We released a publication about latchkey children in Spain in two parts, in 2017 and 2018, and they have resonated in the public and social agenda. For an NGO like Educo, it was important to have this kind of public space to highlight the situation of vulnerable children and families, to support advocacy actions and to know more about the impact of our partners – small, local, social organizations - to improve children’s wellbeing. Indeed, the aim of this first-stage research was to make the situation of scarcity visible (in terms of income, time and relationships, in relation to the wellbeing approach) and explore its consequences.

In addition to the interviews with social workers and youth workers with expertise in social work, childhood and social exclusion, we reviewed available literature and data about the social conditions of families (household characteristics, parental employment situation) during the Great Recession in Spain.

2          Results and Conclusions

2.1     When Precariousness Becomes the Norm

Latchkey children in Spain have crossed the darkest doors of the 21st century and show a disturbing trend. They live amid the deafening noise of talk about the importance of being independent, integrated, builders of positive relationships, active citizens and entrepreneurs with initiative. But their daily lives take place in unstable situations of isolation and at risk from social exclusion.
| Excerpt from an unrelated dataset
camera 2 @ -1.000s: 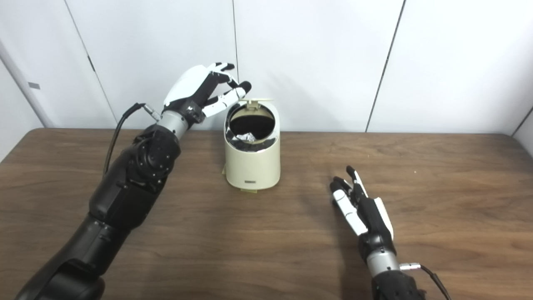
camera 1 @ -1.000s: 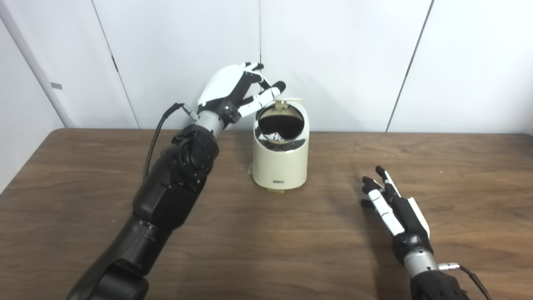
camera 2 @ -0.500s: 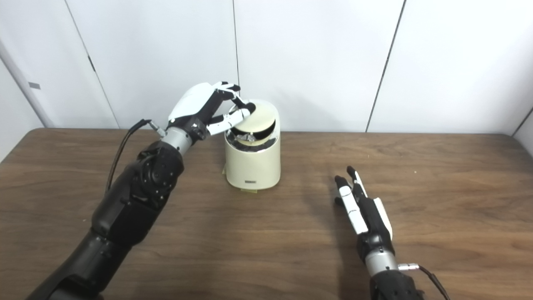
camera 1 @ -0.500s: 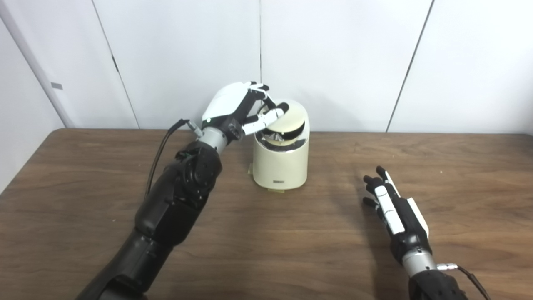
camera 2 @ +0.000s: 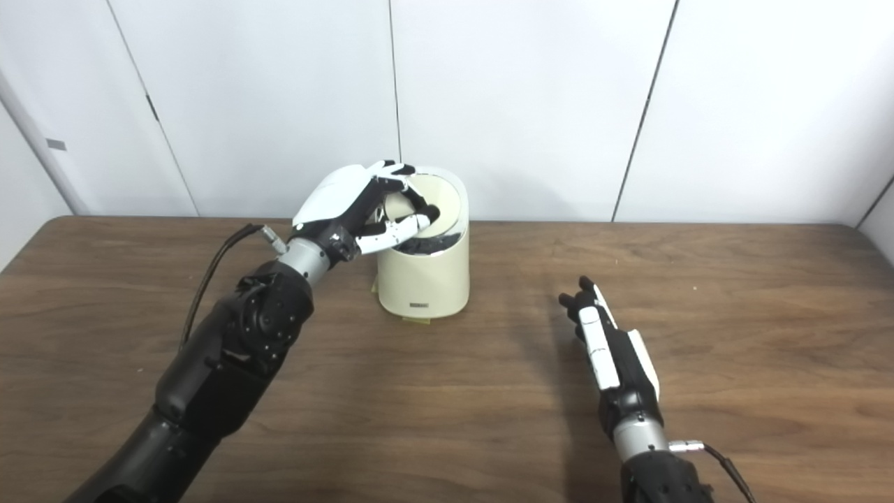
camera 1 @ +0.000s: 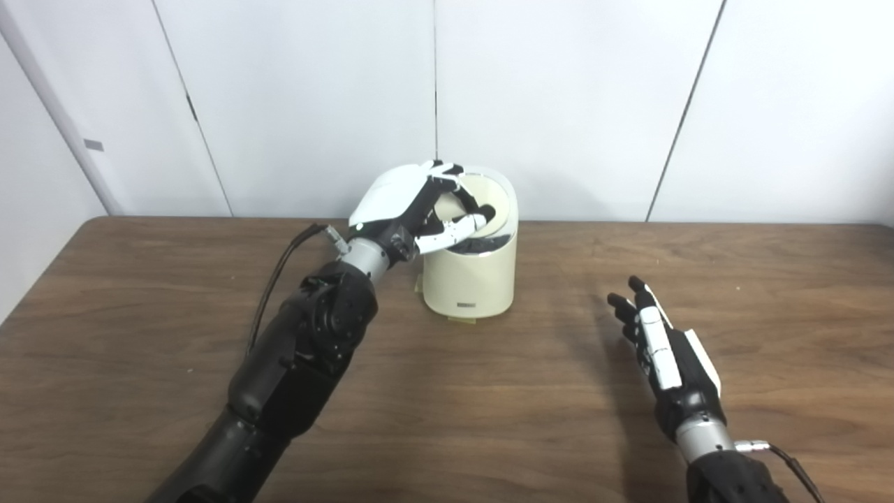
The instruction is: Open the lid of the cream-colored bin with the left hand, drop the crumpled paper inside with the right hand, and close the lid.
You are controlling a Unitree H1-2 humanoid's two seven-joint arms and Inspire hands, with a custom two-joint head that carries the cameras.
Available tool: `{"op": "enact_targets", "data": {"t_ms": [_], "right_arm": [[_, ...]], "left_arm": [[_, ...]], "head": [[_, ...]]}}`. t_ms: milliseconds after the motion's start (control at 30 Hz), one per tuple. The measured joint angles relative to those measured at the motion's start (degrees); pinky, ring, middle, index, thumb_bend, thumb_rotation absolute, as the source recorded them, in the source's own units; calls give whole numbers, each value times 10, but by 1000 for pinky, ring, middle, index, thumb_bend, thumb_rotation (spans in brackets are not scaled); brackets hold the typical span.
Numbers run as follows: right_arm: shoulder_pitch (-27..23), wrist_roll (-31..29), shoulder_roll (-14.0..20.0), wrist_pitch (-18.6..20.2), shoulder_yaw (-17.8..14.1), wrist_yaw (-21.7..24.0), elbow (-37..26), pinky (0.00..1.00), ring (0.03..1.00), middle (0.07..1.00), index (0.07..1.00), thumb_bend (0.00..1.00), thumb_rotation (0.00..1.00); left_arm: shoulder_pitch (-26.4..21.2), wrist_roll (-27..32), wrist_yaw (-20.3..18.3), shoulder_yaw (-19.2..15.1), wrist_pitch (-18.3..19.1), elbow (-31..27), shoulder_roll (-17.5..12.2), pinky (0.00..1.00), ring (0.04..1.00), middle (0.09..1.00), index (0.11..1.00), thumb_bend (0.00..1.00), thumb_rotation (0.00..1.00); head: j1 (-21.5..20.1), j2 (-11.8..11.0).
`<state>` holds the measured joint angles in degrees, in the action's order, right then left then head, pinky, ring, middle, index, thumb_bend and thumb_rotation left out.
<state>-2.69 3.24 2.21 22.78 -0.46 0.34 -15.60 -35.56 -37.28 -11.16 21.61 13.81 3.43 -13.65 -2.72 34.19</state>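
Cream-colored bin (camera 1: pixel 469 276) stands upright near the back edge of the tabletop (camera 1: pixel 447 412), just in front of the white wall panels (camera 1: pixel 559 98).

Lid (camera 1: pixel 490 199) is cream, round, tilted toward the camera. Far edge sits high, near edge is down close to the rim. A thin dark gap shows under the near edge, above the chrome rim band, so it is not fully seated.

Left robot hand (camera 1: pixel 412 209) is over the bin's left top side, fingers curled, fingertips (camera 1: pixel 482 212) on the lid face. Looks like it is pressing on the lid, not gripping it; contact is partly hidden by the fingers themselves, so can't confirm from either view. Nothing is clamped in that hand that I can see.

Left arm (camera 1: pixel 307 349) runs diagonally from the bottom-left up to the bin, with a black cable (camera 1: pixel 279 262) looped off the wrist.

Crumpled paper: not visible in either view.

Right robot hand (camera 2: pixel 604 346) is well apart from the bin, on the right half of the tabletop. Fingers are extended and close together, pointing away toward the wall, palm edge-on. It holds nothing. Can't tell whether it touches the wood or sits just above it.

A small yellowish tab (camera 1: pixel 462 321) pokes out under the bin's front base.
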Motion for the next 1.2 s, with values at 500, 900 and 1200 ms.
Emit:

They may be virtually connected to others, if they can, but they are alone.

In this Results and Conclusions chapter, in order to present this exploratory inquiry, we noted that the interviews with social workers were the most fruitful technique for understanding their lives, culture, and context. However, the interviews with parents revealed narratives that improve our understanding of the daily lives of latchkey children. We show examples of both of them in the following quotes and stories from our field work.

Next, we follow with a brief reflection on the opportunities for these children and adolescents, in this stage of the research, from the point of view of social workers. This information shows us next steps for improving this research, in relation to the importance of adults as social references for children at this time and in this social context. Moreover, this first step of exploratory research suggests that we need to have a deep and broad understanding of this social phenomenon. Our concern is that of improving children's wellbeing and fulfilling children’s rights, as members of a research action organization, and attempting to explore and understand the relationship between precariousness and the narrowing of horizons for constructing and improving children and adolescents’ social expectations. This is what the literature on children’s wellbeing acknowledges as the relational impact of poverty in children and adolescents (De Castro, 2017).

What are your children lacking?

Stability. Even if they feel OK, I know I'm not living in a place we will be able to stay in. I want to feel calm. If I feel emotionally stable, they will feel better too. Because they feel everything. My son draws pictures of himself alone on the street. (Marta, a single mother of three children.)

The deep cut on Ariadne's cheek (9 years old) can be seen from afar. So can her smile. "But where are you going with that cut? - asks Anna, the social worker - what happened to you?" Now her smile widens, surprised by the greeting and the question. "Oh, this? - says Ariadne, touching her face. - Dad scratched me with his toenail. To sleep, I put my head where my feet go, just like my brother. That way we are more comfortable in bed."

Ariadne shares a room and a mattress with her brother and her father. They rent a room in a flat in La Florida neighbourhood, in the most populated city in the Barcelona metropolitan area: L'Hospitalet. Like other cities with more than 200,000 inhabitants in Spain, such as Barcelona, Badalona, A Coruña, Madrid or Móstoles, it has areas with a very high population density, as explained in Educo’s 2018 Report: The Other Latchkey Children.

Only three years ago, for the first time in human history, most people lived in cities. This makes up 54% of the world's population and will reach 66% in 2050 (UN: 2014). In Europe, 75% already live in cities. Humanity has become urban and even what is left of rural life is directly influenced by the large cities nearby. The urban world and high-density areas are growing. The wealth of the 500 richest people on the planet is also growing, increasing by 750 billion euros in 2017 alone (Educo: 2018; Gnutti:2017). At the same time, the population at risk from poverty and social exclusion is growing in Spain, especially in single-parent households. It is worth noting that, in 2017, of every 100 single-parent households in Spain, 45 are employed, 43 are unemployed and 12 find themselves outside the employment market (INE, 2018; Educo, 2018).

As we said, this first-stage research process will need to continue with the collection and analysis of more detailed information directly from children and adolescents about their daily lives, as well as an in-depth study of the emerging social phenomena accumulated from previous research processes.

The Neighborhood: The Final Frontier

Poverty makes the world smaller. The neighborhood, or even just a room, is these children’s world. The impossibility of accessing activities, especially in the summer, conditions the lives of these children, creating invisible borders. They do not leave their neighborhood. Or rather, they do not leave the area they live in. More than 60% of children from households at risk from poverty had not attended organized activities the previous summer (Educo: 2017), a situation that is aggravated in the case of adolescents. Moreover, 60% of these children do not even go on vacation for at least one week a year. So, if they do not go on vacation or attend organized activities, what do they do?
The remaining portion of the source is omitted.